May 02, 2017
When the Philadelphia Eagles selected cornerback Sidney Jones in the second round of the 2017 NFL Draft, they took a player who tore his Achilles' tendon in March and has a lengthy recovery ahead.
The two questions of note to Eagles fans are, (A) will Jones be able to play this season, and (B) when he does recover, will he be the same player he was before the injury?
In his press conference after drafting Jones, Howie Roseman was asked both questions, and we followed up with Dr. Larry Miller, who is the chairman and chief of orthopedic surgery at Cooper University Hospital, and the head of the division of sports medicine.
When asked if Jones might play this season, Roseman did not seem to be in any rush to get him back on the field.
"I think that's to be determined," he said. "Obviously, he got a report from [orthopedic surgeon Dr. Robert Anderson] that we saw that showed how well [his Achilles is] healing and it was an optimistic report, but we're going to take it slow. We're just going to make sure we get 100 percent of Sidney going forward because this is an extremely talented guy at an important, hard-to-find position."
Dr. Miller indicated that anything less than six months is unrealistic.
"Most of these injuries occur in people in their late 30’s to mid-40’s, so it’s typically a male that’s still playing basketball, and they tear it on the basketball court," he explained. "That’s the classic history. It’s rare that somebody his age tears it, but these guys are high-performance athletes. I just fixed one in a college athlete who tore his as well. When they do tear in young people, they tend to tear a little bit more significantly because it takes a lot to tear a young tendon.
"Apparently the surgery went great. It’s kind of interesting. There were notes online about it, which is kind of unusual. The rehab that they’re doing is an aggressive early range of motion rehab, which not everyone does, but this certainly is accepted and makes sense to give him the best chance. The reality of it is it takes a minimum of six months to be able to get back. I think they were talking four-to-six months, but I think six months is the minimum.
"The rehab that they’re doing is very progressive and innovative. You couldn’t do that with a normal person. You couldn’t do that with the 45-year-old accountant that has to take the Paoli local into work. You have to wrap them up in a cast and give them a set of crutches to stomp around on. So the beauty is you have a really healthy person who is able to protect the repair, while at the same time allowing it to heal. As long as he does what he needs to do, and not abuse it, they’ve done everything you can possibly do to help him maximize his care and get over it."
Roseman strongly believes that Jones will be the same player he was before the injury.

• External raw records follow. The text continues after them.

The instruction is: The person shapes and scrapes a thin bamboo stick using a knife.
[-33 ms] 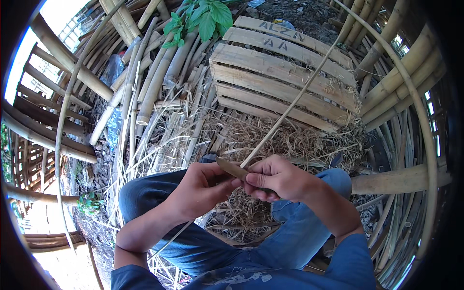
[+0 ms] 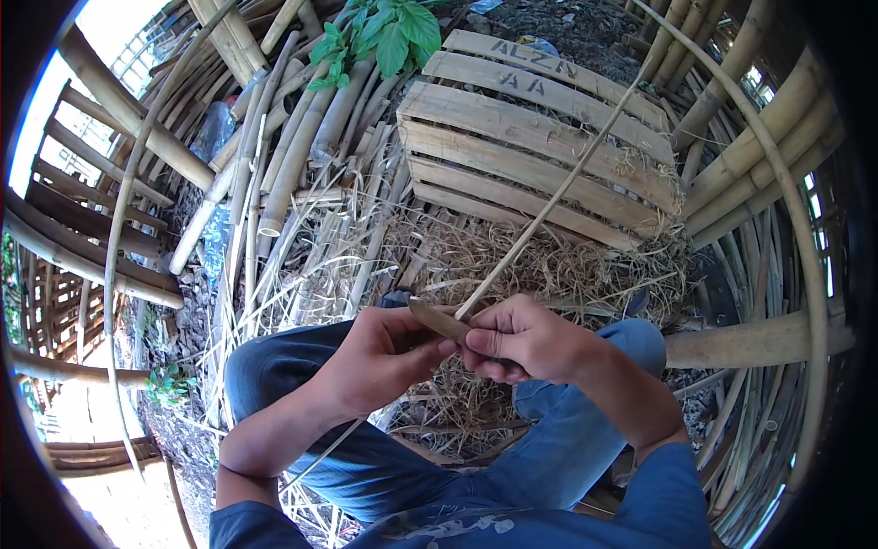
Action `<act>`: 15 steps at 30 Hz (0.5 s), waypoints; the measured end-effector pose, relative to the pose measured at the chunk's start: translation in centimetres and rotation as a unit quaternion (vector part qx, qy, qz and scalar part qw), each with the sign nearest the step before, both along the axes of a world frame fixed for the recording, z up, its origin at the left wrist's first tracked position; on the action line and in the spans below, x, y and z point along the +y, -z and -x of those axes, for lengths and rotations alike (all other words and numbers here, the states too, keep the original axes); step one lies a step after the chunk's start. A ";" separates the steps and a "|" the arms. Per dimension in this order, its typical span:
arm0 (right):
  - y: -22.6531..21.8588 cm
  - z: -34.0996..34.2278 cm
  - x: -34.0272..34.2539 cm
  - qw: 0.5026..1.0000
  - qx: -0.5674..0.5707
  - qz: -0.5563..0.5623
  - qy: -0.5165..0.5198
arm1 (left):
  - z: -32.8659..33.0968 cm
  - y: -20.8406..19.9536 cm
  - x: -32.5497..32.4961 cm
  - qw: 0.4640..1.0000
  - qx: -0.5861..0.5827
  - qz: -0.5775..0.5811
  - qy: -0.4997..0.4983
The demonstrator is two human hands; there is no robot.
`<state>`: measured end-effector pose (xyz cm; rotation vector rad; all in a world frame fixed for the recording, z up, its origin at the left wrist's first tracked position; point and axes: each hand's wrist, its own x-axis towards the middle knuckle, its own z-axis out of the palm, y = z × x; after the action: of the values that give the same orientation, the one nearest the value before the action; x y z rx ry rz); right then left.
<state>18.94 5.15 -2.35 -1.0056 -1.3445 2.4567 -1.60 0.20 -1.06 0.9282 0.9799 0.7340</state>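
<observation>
Bamboo strip slants between both hands, past the slatted wooden crate | right hand pinches a brown tapered piece against it | left hand curls close, hold hidden | looks like strip-shaping; next move calls for steady pressure

The fingers of the left hand curl partly out of sight behind a brown piece, whose near end is hidden at the thumb of the right hand. Between the fingers, the pale strip is covered; below them, the shirt is cut off by the lower edge.
</observation>
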 end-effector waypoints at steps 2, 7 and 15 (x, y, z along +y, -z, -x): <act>0.0 -0.1 -0.1 1.000 0.001 0.006 -0.014 | 0.1 0.0 0.0 1.000 -0.001 0.018 -0.005; -0.5 0.2 -0.1 1.000 -0.006 -0.012 0.002 | 0.2 0.4 0.0 1.000 -0.016 0.020 -0.013; -1.0 0.3 -0.2 0.998 -0.032 -0.048 0.029 | 0.2 0.3 0.0 1.000 -0.004 0.016 -0.003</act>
<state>18.61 4.91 -1.39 -1.0920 -1.4178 2.3132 -1.77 0.24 -1.40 0.8947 0.9842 0.7254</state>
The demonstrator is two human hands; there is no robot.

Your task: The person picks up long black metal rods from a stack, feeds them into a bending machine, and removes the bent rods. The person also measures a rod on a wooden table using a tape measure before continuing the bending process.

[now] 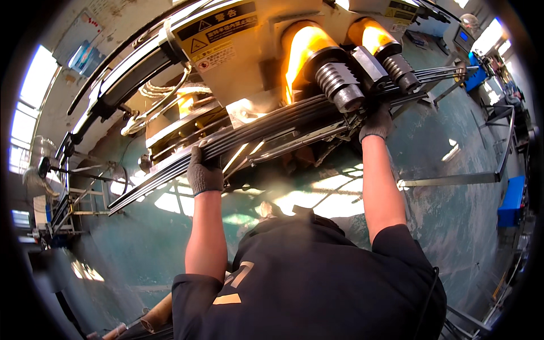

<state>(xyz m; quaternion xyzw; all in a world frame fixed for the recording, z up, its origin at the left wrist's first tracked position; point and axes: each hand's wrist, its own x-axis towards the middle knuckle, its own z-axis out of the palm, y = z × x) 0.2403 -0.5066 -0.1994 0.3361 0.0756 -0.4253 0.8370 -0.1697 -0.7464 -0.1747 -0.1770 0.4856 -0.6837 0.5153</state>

"Our doctors and training staff not only looked at corners and players in the National Football League, but we reached out to teams in other sports," he said. "We looked at guys who are playing explosive positions and quick-twitch positions, who have had these sort of injuries and their recovery timetable. And that gave us a lot of confidence here. Obviously, there's no insurance for this, but we feel really confident that with our medical team, that when he gets here, he's going to be able to be the same player he was before the injury.
"Because of his age, it's a very, very high percentage of coming back to 100 percent. It's an extremely high percentage. And that's why we made the pick. For us, it had to be a very, very good chance that he would be exactly what he was before the injury, and again, there's no insurance that that will happen, but we feel very confident based on all the studies we've done, all the research we've done and the MRIs that have come back to us that that's going to happen with him."
Dr. Miller agreed that there's a chance Jones will get back to 100 percent, but seemed less confident about it than Roseman.
"The question would be, will he be 100 percent, and I guess the answer to that is, he could be," Dr. Miller explained. "He’s got all the time in the world to rehab and focus on it, and get his leg strong, and like Roseman said, he is young. With a 45-year old, they never get back absolutely perfect. They always have a little bit of atrophy, but they do really well. The best chance to get back to sports is to operate on it, and that’s the treatment that he got, so it gives him the best opportunity. There’s a good chance that he’ll do very well. Whether that will be as good as if he never hurt it is another question."